I want to buy a chihuahua so badly! But the problem is that my boyfriend are allergic to some few dogs. Do you know anyone or maybe your self who has been allergic to dogs but can have chihuahua? Is longhair or shorthair most allergic friendly? 
(Sorry for my very bad english, Im from sweden but love this site!):hello1:


----------



## BellaLina's Mom

The chihuahua breed is not known as "hypoallergenic." No dog is 100% non-allergenic, but some dogs are basically "low-allergy." Though they shed little to no hair and less dander than typical dogs, all dogs will shed some dander - even hairless dogs. 

If you and your boyfriend decide a chihuauha might be right for you, spend lots of time around chihuahuas to see if your boyfriend has an allergic reaction before you decide whether or not to get one of your own. Also know that each dog, regardless of breed, can affect each individual allergy sufferer differently. 

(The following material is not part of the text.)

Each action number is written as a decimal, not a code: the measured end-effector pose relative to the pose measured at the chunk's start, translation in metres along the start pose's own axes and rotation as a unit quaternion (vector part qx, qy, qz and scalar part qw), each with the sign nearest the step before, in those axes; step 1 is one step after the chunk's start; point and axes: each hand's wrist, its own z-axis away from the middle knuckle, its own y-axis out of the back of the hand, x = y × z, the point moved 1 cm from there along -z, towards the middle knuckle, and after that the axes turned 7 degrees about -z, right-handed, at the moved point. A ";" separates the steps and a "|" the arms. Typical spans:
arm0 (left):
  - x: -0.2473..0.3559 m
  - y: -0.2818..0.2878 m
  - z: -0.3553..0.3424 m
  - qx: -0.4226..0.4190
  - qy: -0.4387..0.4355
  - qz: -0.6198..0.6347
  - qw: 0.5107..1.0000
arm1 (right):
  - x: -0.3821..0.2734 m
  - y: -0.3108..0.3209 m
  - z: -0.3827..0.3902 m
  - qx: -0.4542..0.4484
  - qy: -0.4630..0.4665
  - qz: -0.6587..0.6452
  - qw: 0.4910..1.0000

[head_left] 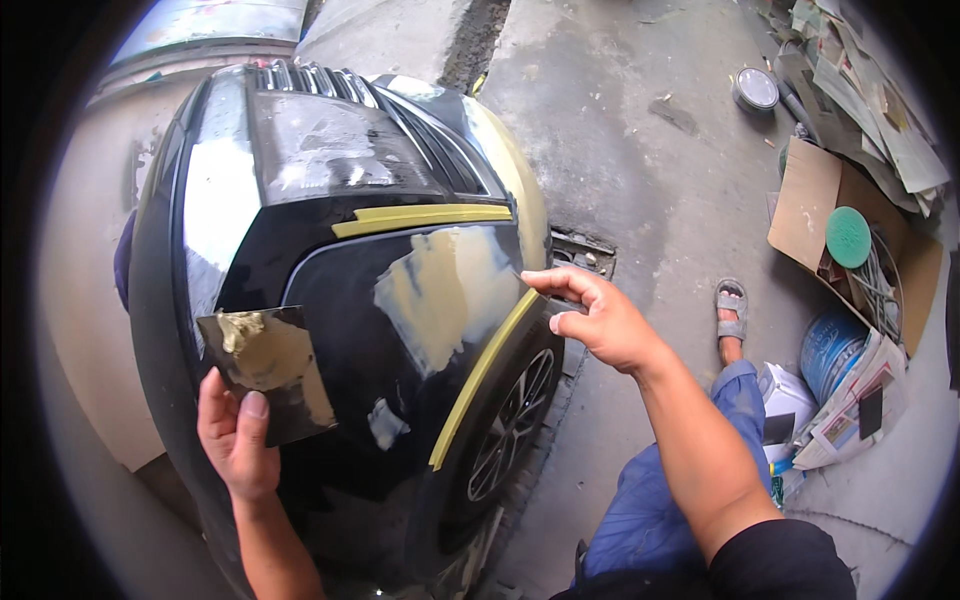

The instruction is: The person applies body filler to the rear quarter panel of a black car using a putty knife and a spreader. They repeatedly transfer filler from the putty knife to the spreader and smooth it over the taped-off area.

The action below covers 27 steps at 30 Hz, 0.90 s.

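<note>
My left hand [240, 440] grips a dark square board [300, 370] smeared with tan paste [245, 330]. My right hand [595, 320] is curled beside the wheel arch, around a thin object that I cannot make out. Both are over a black car body [330, 450], whose panel bears a patch of beige filler [445, 290] and a smaller pale smudge [387, 420]. Yellow tape [420, 214] runs along a seam above the patch, with another strip [470, 390] along the arch over the wheel [510, 425].
My sandaled foot [730, 310] stands on the concrete floor [630, 150]. At right are a cardboard box [800, 200] with a green round pad [847, 236], a blue bucket [830, 355], newspapers [850, 420], a round tin [755, 90] and scattered sheets [870, 110]. A pale panel [90, 300] borders the left.
</note>
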 end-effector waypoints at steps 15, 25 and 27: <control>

My husband and I have allergies to all cats and most dogs, but we are not allergic to long hair and short hair chihuahuas - this is why we own chihuahuas. However, one of my sisters is allergic to all cats and some dogs, and she gets itchy eyes when she comes for to visit us on vacation and stays overnight in my home.


----------



## 18453

Long hairs shed less than short I thought I was allergic to smooths as I had one and ended up in steroids and very poorly covered in blisters BUT his previous owner fed him supermarket quality food anyway my friends smooths are raw fed and I've never had any probs with them

But I wouldn't get one until you have both spent a significant amount of time with one


----------



## jan896

My son loves Chico but if Chico licks him, say on the arm, a whelp will appear.


----------



## cprcheetah

My hubby is allergic to dogs/cats, he reacts more to Zoey (short hair) licking him/hair than he did to my longcoat but he reacts to both of them depending. I am allergic as well, but usually don't react unless they scratch me.


----------



## Dragonfly

Both my girls are short hair and they hardly shed my cousins long coat Chi sheds a bit but not terrible. Depends on the time of the year too!


----------



## pigeonsheep

my brother is allergic to dexter LOL  hes always coughing and runny nose/sneezin/red eyes. but even if someone is allergic to the hair they get used to it over time


----------



## jesshan

GET RID OF THE BOYFRIEND LOL - No seriously if he is allergic - its unlikely that anything that sheds no matter how little will affect him. Non shedding is probably the best bet - bichon, poodle bedlington. etc.


----------



## pmum

Don't believe Chi's. are an non allergic breed.
Both short/and long coats shed.
Look up breeds that are non allergic.


----------



## LDMomma

I know West Highland Terriers are considered "non-allergenic." They are move rambunctious than Chis though.

I think it would depend more on the coat type than length. The double coated chis and the ones with actual fur bother my nose (make it itchy) but Daisy has hair instead of fur and she doesn't bother me.


----------



## KittyD

jan896 said:


> My son loves Chico but if Chico licks him, say on the arm, a whelp will appear.


Yes! to the above.
My son is very sensitive and he is allergic to cat saliva and dog saliva, when the dogs lick him he gets red patches on his skin.

That said, my long coat Chi does not seem to shed very much and the short hair Chi does! I am allergic to cats but Chihuahuas do not bother me.


----------